REQUIRED WORK: Only the lines containing "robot" should appear in the answer, copied from the listing below.
============================================================
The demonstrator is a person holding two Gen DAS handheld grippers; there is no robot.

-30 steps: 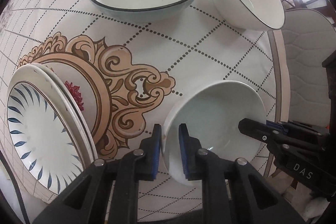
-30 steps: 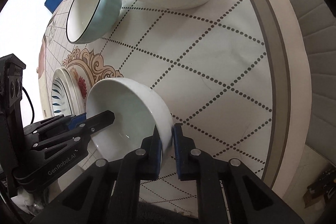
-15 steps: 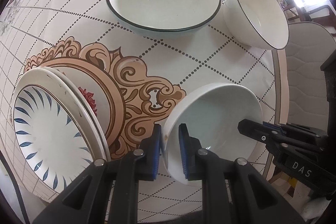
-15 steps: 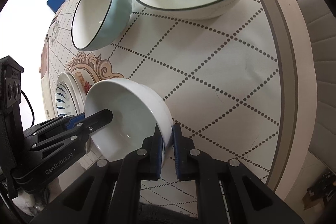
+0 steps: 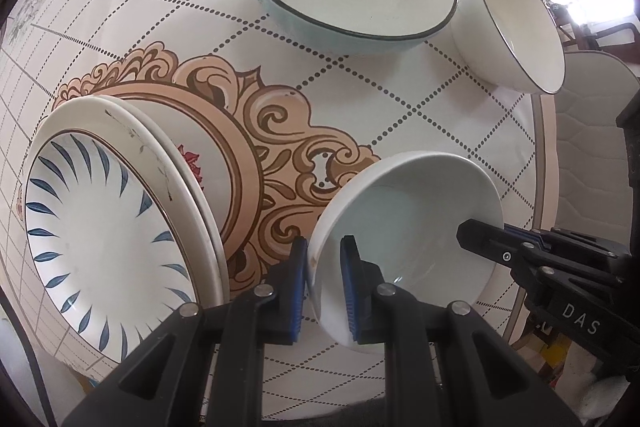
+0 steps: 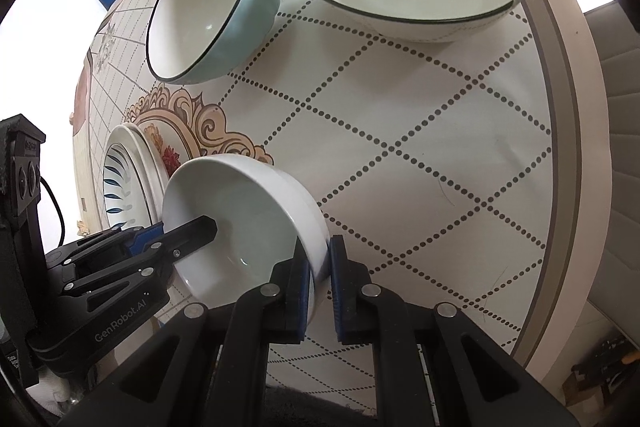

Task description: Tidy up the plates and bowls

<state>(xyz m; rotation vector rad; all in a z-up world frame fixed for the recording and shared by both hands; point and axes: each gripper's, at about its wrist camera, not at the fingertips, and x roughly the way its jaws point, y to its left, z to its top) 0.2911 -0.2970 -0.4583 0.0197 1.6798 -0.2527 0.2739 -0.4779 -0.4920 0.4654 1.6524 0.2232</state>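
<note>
Holding the white bowl (image 5: 404, 227) by opposite rims, the left tool (image 5: 324, 279) and the right tool (image 6: 318, 275) face the blue bowl (image 6: 224, 15) ahead across the table (image 6: 420, 147).

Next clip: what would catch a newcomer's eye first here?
The plain white bowl stands out, pinched by its rim on both sides at once: left gripper on one edge, right gripper on the opposite one. Left of it sit stacked plates, the top one with blue leaf strokes; two dark-rimmed bowls wait farther back.
</note>
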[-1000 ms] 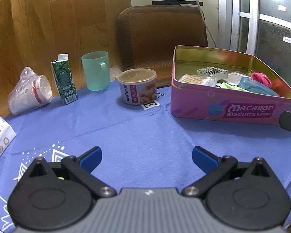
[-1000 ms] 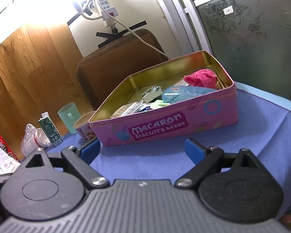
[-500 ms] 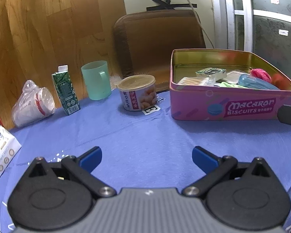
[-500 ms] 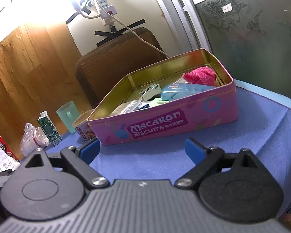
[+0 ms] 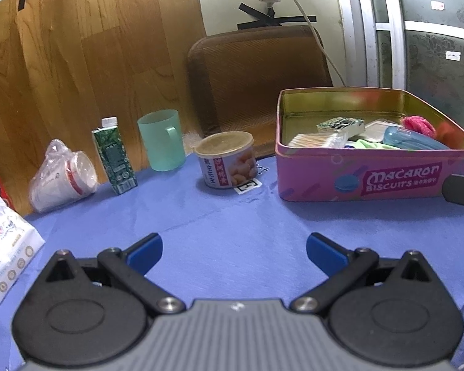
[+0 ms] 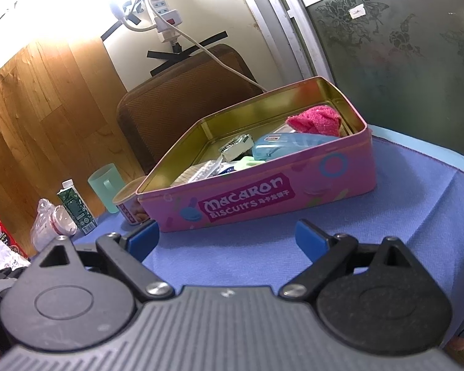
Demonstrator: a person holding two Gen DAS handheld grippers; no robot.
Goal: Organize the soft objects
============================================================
TASK RESPONSE:
The demonstrator is a person holding two Gen DAS handheld grippers; there is no robot.
Demonstrator: a person holding two Gen DAS handheld grippers; no robot.

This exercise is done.